• _DATA SHOWN_
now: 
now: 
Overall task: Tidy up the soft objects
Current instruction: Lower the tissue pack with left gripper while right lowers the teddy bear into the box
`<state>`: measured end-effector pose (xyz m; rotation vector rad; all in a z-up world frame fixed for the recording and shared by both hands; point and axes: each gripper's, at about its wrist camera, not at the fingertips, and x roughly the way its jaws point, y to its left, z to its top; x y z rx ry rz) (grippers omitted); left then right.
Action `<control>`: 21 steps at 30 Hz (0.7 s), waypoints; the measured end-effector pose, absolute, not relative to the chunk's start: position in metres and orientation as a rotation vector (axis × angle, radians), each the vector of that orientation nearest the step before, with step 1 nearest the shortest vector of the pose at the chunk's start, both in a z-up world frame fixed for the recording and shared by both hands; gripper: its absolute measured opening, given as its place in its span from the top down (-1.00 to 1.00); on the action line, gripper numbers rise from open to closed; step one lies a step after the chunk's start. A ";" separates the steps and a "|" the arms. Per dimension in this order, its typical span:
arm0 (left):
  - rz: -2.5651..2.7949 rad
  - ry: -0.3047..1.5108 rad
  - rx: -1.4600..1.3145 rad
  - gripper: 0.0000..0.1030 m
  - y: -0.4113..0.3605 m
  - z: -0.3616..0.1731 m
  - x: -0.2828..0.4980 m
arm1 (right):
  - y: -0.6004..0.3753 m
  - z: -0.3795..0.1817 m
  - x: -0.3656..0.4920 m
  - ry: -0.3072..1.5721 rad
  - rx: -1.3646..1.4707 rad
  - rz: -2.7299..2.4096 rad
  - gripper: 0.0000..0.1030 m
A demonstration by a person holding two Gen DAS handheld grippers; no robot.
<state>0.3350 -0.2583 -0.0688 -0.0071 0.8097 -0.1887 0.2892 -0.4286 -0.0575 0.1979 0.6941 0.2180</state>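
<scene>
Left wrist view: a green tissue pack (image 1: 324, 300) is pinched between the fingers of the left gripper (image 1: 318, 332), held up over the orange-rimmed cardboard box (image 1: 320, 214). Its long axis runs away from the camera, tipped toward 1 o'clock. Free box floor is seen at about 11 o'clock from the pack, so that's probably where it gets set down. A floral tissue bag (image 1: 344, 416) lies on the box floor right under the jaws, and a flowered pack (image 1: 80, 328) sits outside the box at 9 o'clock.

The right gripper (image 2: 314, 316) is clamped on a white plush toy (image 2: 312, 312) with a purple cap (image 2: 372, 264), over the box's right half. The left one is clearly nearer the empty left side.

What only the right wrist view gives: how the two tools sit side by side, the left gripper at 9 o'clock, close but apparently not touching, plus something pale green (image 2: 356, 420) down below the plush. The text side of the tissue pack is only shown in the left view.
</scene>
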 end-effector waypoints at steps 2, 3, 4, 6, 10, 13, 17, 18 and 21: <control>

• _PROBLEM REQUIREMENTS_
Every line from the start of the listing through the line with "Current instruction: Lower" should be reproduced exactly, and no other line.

• _RESPONSE AREA_
now: 
now: 
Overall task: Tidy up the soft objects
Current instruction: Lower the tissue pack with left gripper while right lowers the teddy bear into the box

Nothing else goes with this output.